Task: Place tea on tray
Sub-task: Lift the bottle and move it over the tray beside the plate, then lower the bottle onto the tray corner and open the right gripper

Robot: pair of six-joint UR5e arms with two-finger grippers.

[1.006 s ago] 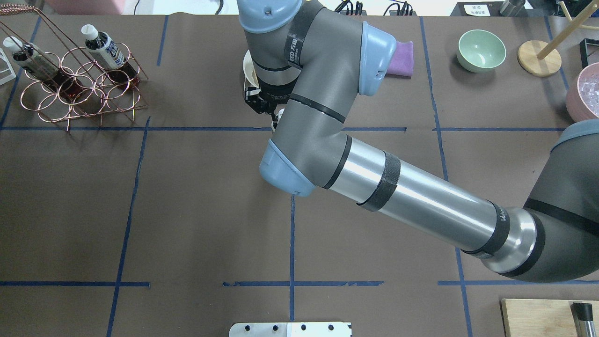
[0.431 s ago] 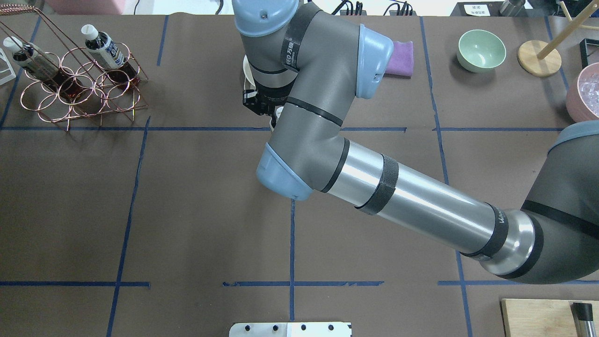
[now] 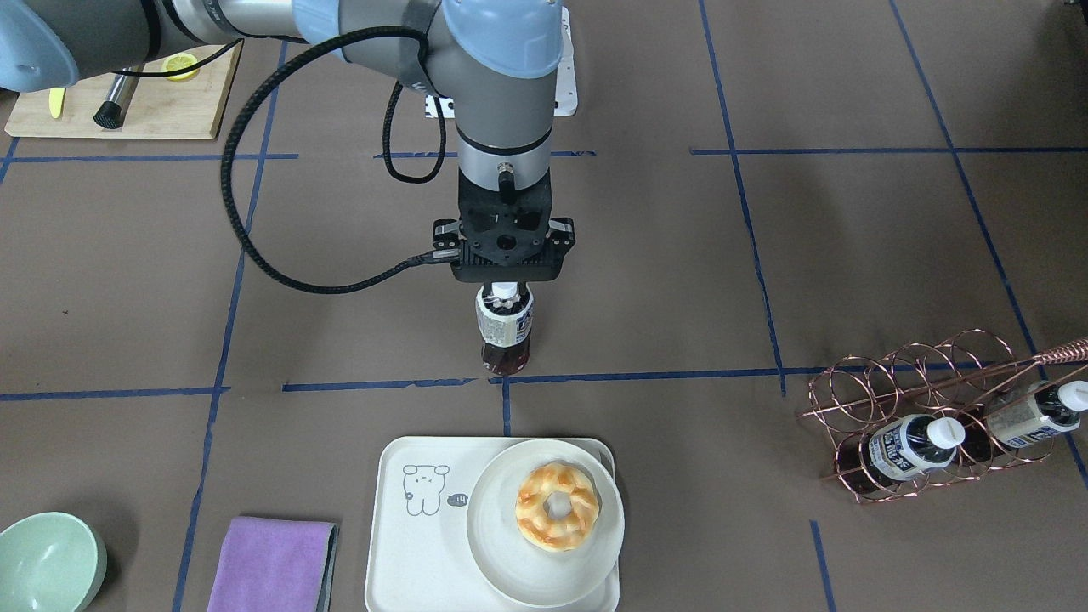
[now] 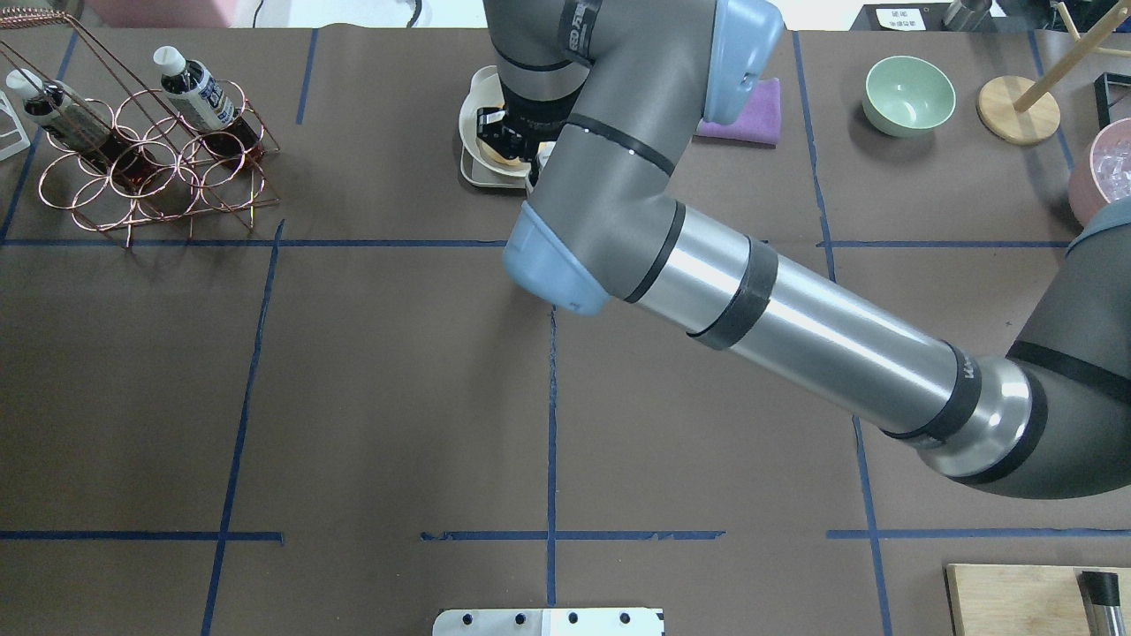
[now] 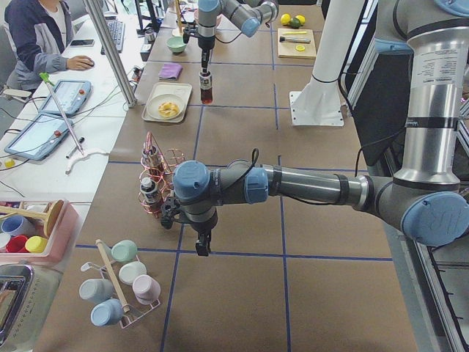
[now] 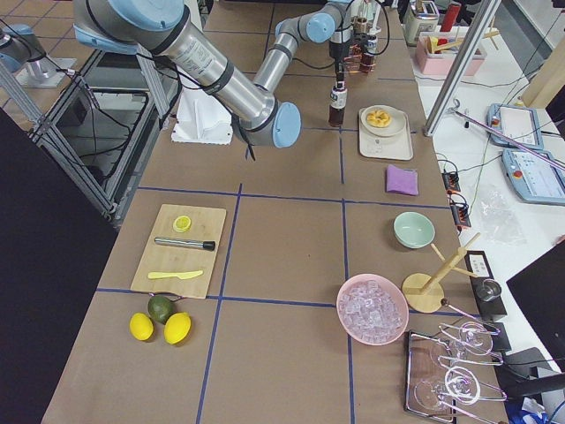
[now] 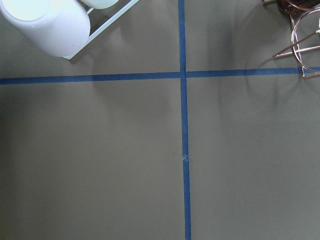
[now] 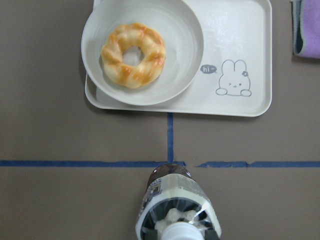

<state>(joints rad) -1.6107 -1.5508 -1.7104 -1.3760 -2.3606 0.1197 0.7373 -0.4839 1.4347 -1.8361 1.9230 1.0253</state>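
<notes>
My right gripper (image 3: 506,291) is shut on the white cap of a tea bottle (image 3: 505,333) and holds it upright. The bottle hangs over the blue tape line, just short of the tray's edge, as the right wrist view (image 8: 176,202) shows. The cream tray (image 3: 416,544) with its line drawing has a round plate (image 3: 501,557) with a donut (image 3: 557,506) on one half. Two more tea bottles (image 3: 905,446) lie in a copper wire rack (image 3: 926,382). My left gripper (image 5: 201,246) shows only in the exterior left view, near that rack; I cannot tell its state.
A purple cloth (image 3: 272,565) and a green bowl (image 3: 47,565) lie beside the tray. A wooden board (image 3: 127,93) with a knife is near the robot's right side. A mug rack (image 5: 121,286) stands near my left arm.
My right arm has carried the tea bottle away from the robot, toward the tray. The rack and its two bottles have not moved.
</notes>
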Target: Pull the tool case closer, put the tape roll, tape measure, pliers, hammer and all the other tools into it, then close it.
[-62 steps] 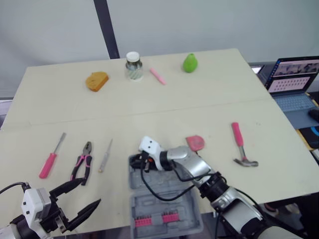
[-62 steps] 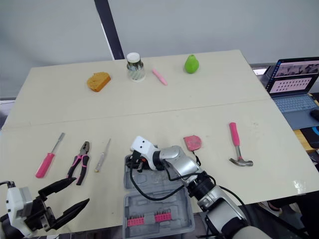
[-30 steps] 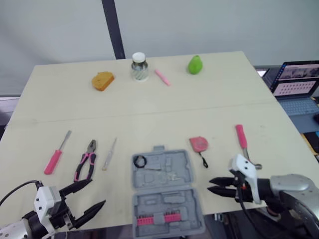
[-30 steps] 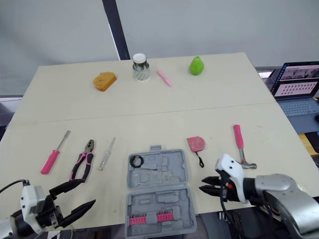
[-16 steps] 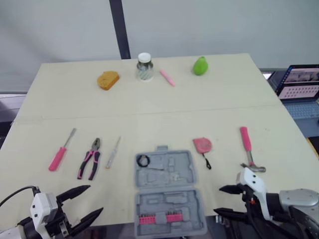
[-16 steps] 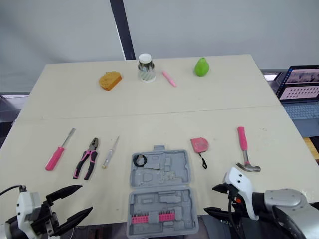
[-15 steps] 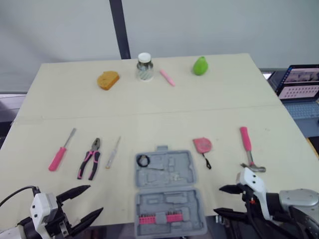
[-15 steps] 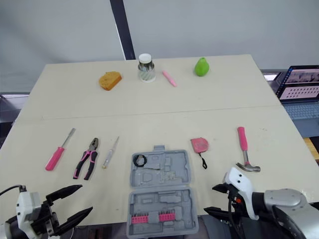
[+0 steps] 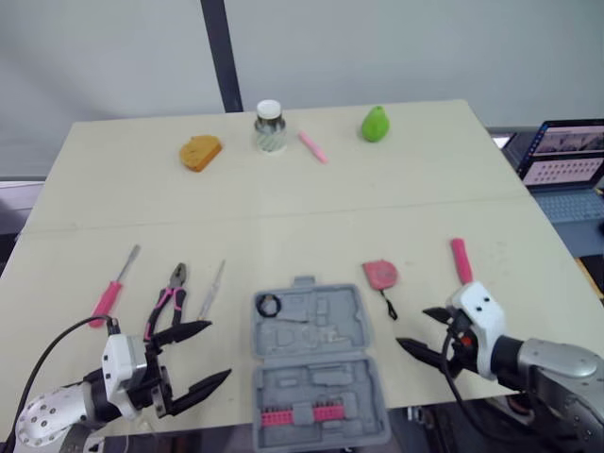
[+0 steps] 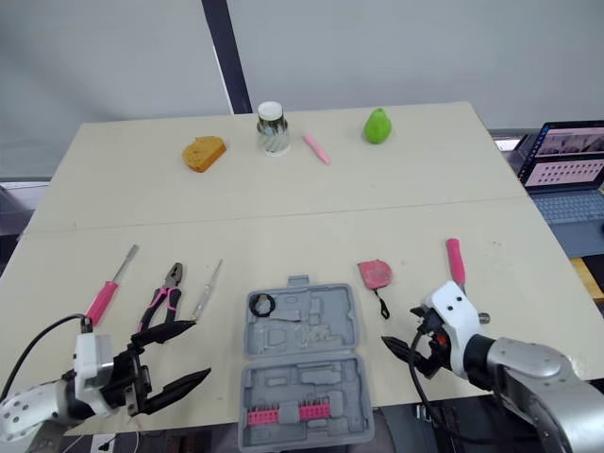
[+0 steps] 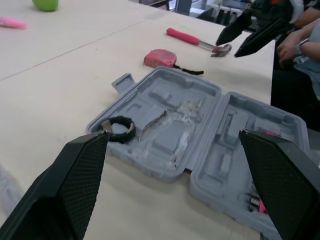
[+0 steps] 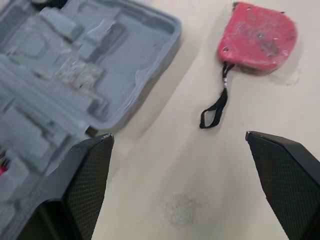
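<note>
As I look down through the head cameras, tool case: a grey moulded plastic case (image 9: 332, 313) lies open and flat at lower centre of the frame, near the table's front edge.
Case contents: a small black tape roll (image 9: 269, 305) sits in the upper left corner of the far half; a row of pink bits (image 9: 302, 415) runs along the near half.
Tape measure: the flat pink tape measure (image 9: 380, 275) lies on the pale table (image 9: 377, 208) just right of the case's upper right corner, its black strap trailing toward the bottom of the frame.
Hammer: the pink-handled hammer (image 9: 461, 259) lies right of the tape measure; its head is hidden behind my right arm's wrist.
Pliers: the pink-handled pliers (image 9: 173, 291) lie left of the case, between a pink-handled screwdriver (image 9: 113, 291) and a slim pale-handled screwdriver (image 9: 212, 288).
Left gripper: at lower left, the left gripper (image 9: 219, 350) has its fingers spread wide and holds nothing; the upper tip is just below the pliers' handles.
Right gripper: at lower right, just right of the case, the right gripper (image 9: 411, 327) is spread and empty, pointing toward the case.
Far edge: an orange sponge (image 9: 201, 152), a lidded glass jar (image 9: 269, 125), a pink pen (image 9: 311, 146) and a green pear (image 9: 375, 123) stand in a row at upper centre.
</note>
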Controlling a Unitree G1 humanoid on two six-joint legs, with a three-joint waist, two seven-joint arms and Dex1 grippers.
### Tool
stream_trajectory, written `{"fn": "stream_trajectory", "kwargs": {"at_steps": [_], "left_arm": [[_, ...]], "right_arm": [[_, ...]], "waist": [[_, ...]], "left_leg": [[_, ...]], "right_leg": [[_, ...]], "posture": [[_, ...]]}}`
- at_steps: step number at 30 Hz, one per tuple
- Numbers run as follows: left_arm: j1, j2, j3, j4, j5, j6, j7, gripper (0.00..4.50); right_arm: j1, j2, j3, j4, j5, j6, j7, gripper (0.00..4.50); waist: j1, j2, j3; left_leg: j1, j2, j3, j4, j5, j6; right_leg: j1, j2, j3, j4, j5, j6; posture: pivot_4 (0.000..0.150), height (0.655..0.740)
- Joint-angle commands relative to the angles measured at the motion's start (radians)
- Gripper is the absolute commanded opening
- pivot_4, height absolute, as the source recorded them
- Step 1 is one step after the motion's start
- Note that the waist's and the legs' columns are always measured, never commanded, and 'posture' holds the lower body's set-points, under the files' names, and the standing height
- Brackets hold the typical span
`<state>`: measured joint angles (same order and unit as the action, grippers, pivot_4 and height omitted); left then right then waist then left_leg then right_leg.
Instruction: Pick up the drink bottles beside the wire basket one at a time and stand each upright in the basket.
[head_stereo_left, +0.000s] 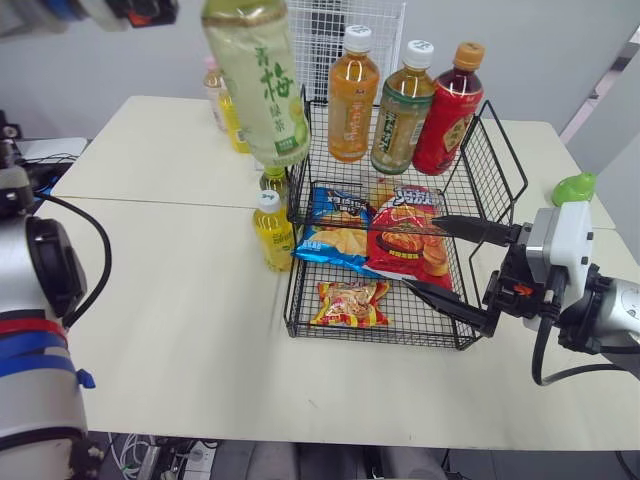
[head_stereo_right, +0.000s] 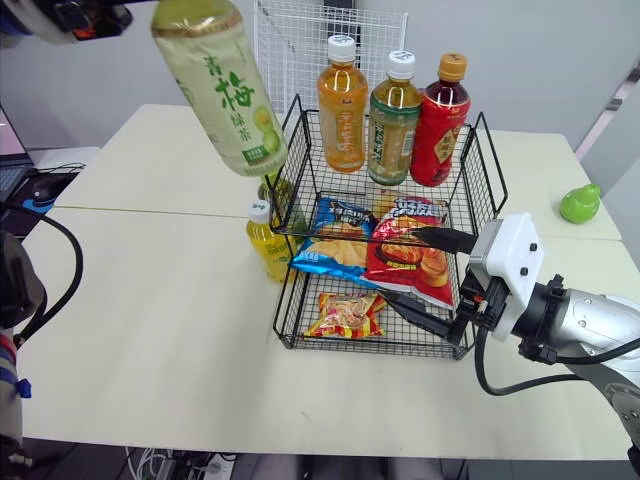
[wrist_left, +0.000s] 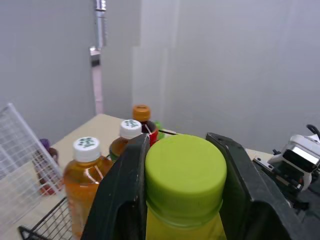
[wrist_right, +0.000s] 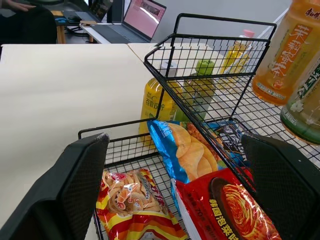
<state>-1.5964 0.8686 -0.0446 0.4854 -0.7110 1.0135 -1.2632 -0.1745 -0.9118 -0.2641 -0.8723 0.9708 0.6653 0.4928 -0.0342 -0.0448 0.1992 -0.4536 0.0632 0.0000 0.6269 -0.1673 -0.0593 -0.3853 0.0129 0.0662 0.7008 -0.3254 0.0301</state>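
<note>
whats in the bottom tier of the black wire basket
The lower tier of the wire basket holds three snack bags: a blue chip bag, a red bag and a small red-and-yellow packet. Anything under the bags is covered.

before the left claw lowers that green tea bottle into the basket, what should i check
1. Grip: left claw shut on the cap of the green tea bottle: ok.
2. Bottle upright: it hangs tilted: not ok.
3. Bottle over the wire basket: it seems left of the basket: not ok.
4. Room on the upper shelf: three bottles stand at the back, the front is bare: ok.
5. Right claw out of the way: open, low at the basket's right side: ok.
</note>
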Motion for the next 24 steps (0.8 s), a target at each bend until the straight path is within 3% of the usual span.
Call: {"fn": "stream_trajectory", "kwargs": {"at_steps": [1,10,12,14,24], "left_arm": [[-0.071,-0.064,-0.001,0.01,0.028,-0.07,-0.074,1.39],[-0.06,-0.301,-0.019,0.063,0.14,-0.234,-0.055,1.39],[-0.05,-0.351,-0.024,0.07,0.164,-0.269,-0.04,1.39],[-0.049,-0.407,-0.016,0.09,0.173,-0.277,-0.014,1.39],[-0.038,-0.585,-0.028,0.179,0.274,-0.405,0.065,1.39]], "right_arm": [[0.001,0.011,-0.053,-0.051,0.048,-0.018,-0.034,4.5],[0.016,0.007,-0.11,-0.056,0.135,-0.005,-0.119,4.5],[0.028,-0.078,-0.336,0.03,0.296,0.032,-0.048,4.5],[0.053,-0.142,-0.477,0.085,0.364,0.068,0.024,4.5],[0.141,-0.173,-0.573,0.081,0.386,0.081,0.048,4.5]], "waist": [[0.001,0.0,0.0],[0.004,0.0,0.0],[0.005,0.002,0.001],[0.007,0.005,0.003],[-0.001,0.006,0.002]], "left_leg": [[0.0,0.0,0.0,0.0,0.0,0.0],[-0.001,-0.001,0.0,0.001,0.0,0.0],[-0.001,-0.001,0.0,0.001,0.0,0.0],[-0.002,-0.003,0.001,0.001,0.0,0.0],[-0.001,-0.003,0.001,0.002,0.0,0.0]], "right_leg": [[0.0,0.0,0.0,0.0,0.0,0.0],[0.0,0.0,0.0,0.001,0.001,-0.001],[0.0,0.0,0.001,0.001,0.001,-0.001],[0.0,-0.002,0.002,0.001,0.001,-0.001],[0.0,0.0,0.003,0.003,0.001,-0.001]], "posture": [[0.15,0.736],[0.15,0.736],[0.15,0.736],[0.15,0.736],[0.15,0.736]]}}
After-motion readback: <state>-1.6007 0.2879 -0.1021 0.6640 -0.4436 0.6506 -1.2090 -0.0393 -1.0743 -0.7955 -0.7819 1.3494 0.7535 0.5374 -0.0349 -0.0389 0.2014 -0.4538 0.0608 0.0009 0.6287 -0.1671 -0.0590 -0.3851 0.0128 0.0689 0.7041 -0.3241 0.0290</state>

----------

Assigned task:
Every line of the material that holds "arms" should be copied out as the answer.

Output of the task:
Robot: pair of six-joint UR5e arms with two-finger grippers.
Controlling a Unitree G1 humanoid on two six-joint legs, with a three-joint waist, two seven-joint arms and Dex1 grippers.

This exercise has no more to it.